The received digital content is in an embodiment stored in a temporally compressed format such as Ogg Vorbis, Opus or FLAC. An embodiment especially referring to audio signals encloses recording a time stamp track additionally to the actual audio signal for each microphone M1, M2, M3. The time stamp is in one embodiment acquired from a globally provided clock signal and in a different embodiment from a session local network clock.
Also, spatial coding is used in an embodiment. The goals of the spatial coding are twofold:

1. Transforming the data such that the multiple channels in the new representation are mutually statistically independent or at least to be less dependent on each other than before the transformation. This is done, for example, in order to reduce redundancy.
2. Enabling to project the given recording setup (according to the distribution of sensor positions) to a (possibly different) reproduction setup (according to the distribution of actuator positions).

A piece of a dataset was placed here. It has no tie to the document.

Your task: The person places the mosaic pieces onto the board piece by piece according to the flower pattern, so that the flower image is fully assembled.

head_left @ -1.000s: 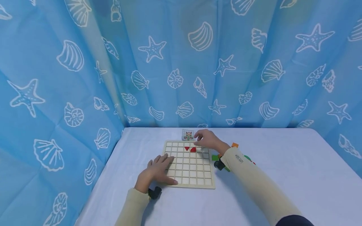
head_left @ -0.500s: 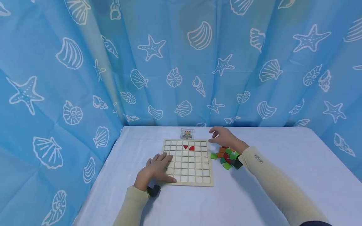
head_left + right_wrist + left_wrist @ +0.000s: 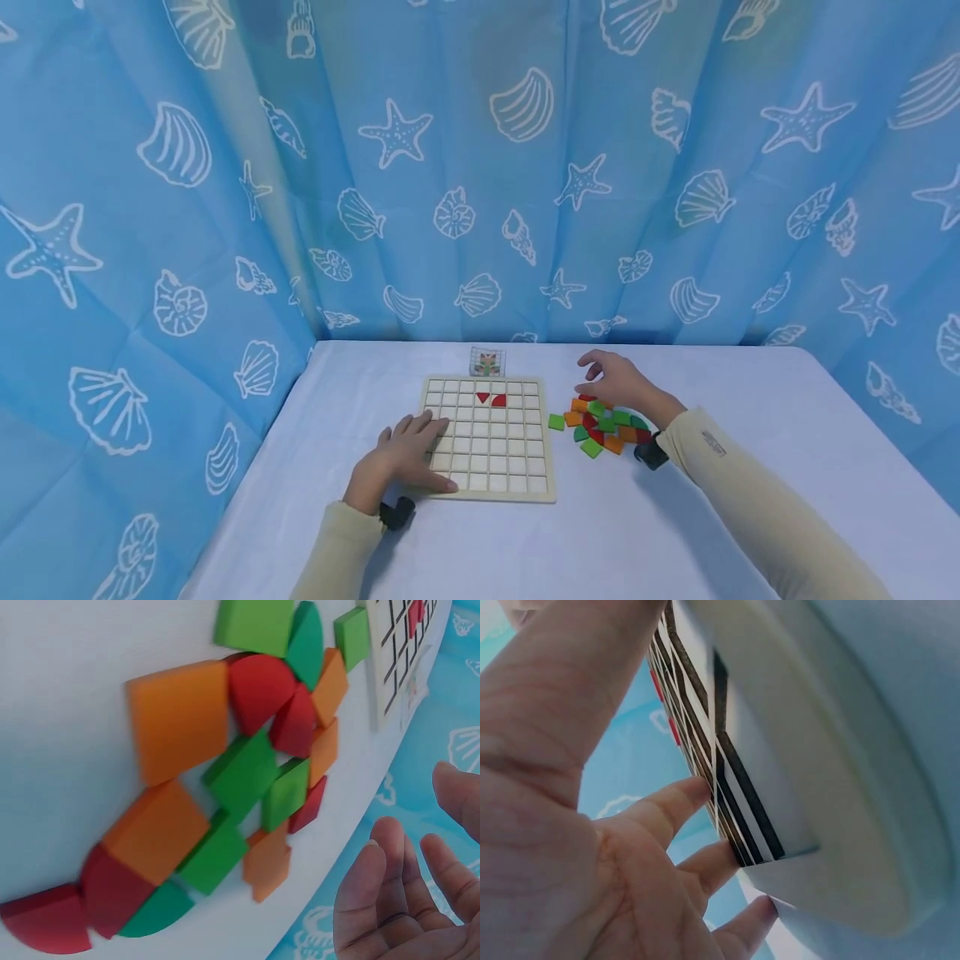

Here, different cases are realized by different embodiments. As detailed below, one embodiment is based on a statistically optimal spatial coding. Moreover, there are also realizations by embodiments based on deterministic approaches as detailed below. It has to be considered, that the statistically optimal coding scheme can also be understood as a general scheme for spatial coding which includes the deterministic ones as special cases.
An embodiment for the adaptation of the recorded data to the requirements of the reproduction session will be explained in the following.
The calculator 3 performs the adaptation. The sensors M1, M2, M3 and actuators L1, L2, L3, L4 are referred to as nodes which here include just one device each. Accordingly, the steps are used for recording as well as for reproduction sessions. Further, in the example just the location - or more precisely: the information about the location - of the node is considered. In this case, by sharing a recording and/or reproduction session, the assignment between the nodes and M1, M2, M3, L1, L2, L3, L4 is initiated.
The calculator 3 adapts the digital content belonging to a session by calculating a centroid of an array of the nodes belonging to the session using the location information. Afterwards, all nodes are excluded from further considerations, when they are farer away from the calculated centroid than a given threshold. The other nodes located closer to the centroid are kept and form a set of remaining nodes. Thus, in an embodiment the relevant nodes from the given nodes of a recording or reproduction session are identified based on their positons. Relevant are nodes in an embodiment that are close to a joint or common positon. For the remaining nodes, convex polygons are calculated. In one embodiment, the convex polygons are calculated by applying a modified incremental convex hull algorithm.
This is followed by a selection of the calculated convex polygon having the highest number of nodes. The selected calculated convex polygon forms a main array and is associated with nodes. These nodes belong to the remaining nodes and are the nodes allowing to form a convex polygon with the highest number of nodes. These associated nodes are clustered with respect to their location.
In an embodiment, the calculator 3 clusters the nodes into subarrays depending on their distance to their respective centroid. Then, the selected calculated convex polygon described above is calculated for the individual subarrays.
In an embodiment, convex and smooth polygons are used in order to calculate the normal vectors.
The foregoing is used by the calculator 3 to calculate normal vectors for the nodes that are associated with the selected calculated convex polygon, i.e. with the main array. The nodes mentioned in the following are the nodes of the polygon.
The calculator 3 performs the following steps using the different subunits C1, C2, C3:

step 1: sorting locations of the nodes with respect to their inter-distances.
step 2: calculating a closed Bezier curve to interpolate between the nodes of the polygon in a sorted order.
step 3: calculating a derivative of the Bezier curve.
step 4: calculating vectors between the nodes and the Bezier curve after excluding a node at which the Bezier curve starts and ends.
step 5: calculating a scalar product between the calculated vectors of step 4 and the derivative of the Bezier curve calculated in step 3.
step 6: determining a normal vector of a node as a vector between the respective node and the Bezier curve by minimizing the sum of the scalar product of claim 5 and a square Euclidean norm.
step 7: starting at steps 2 and 3 by starting the Bezier curve with another node in order to determine the normal vector of the excluded node.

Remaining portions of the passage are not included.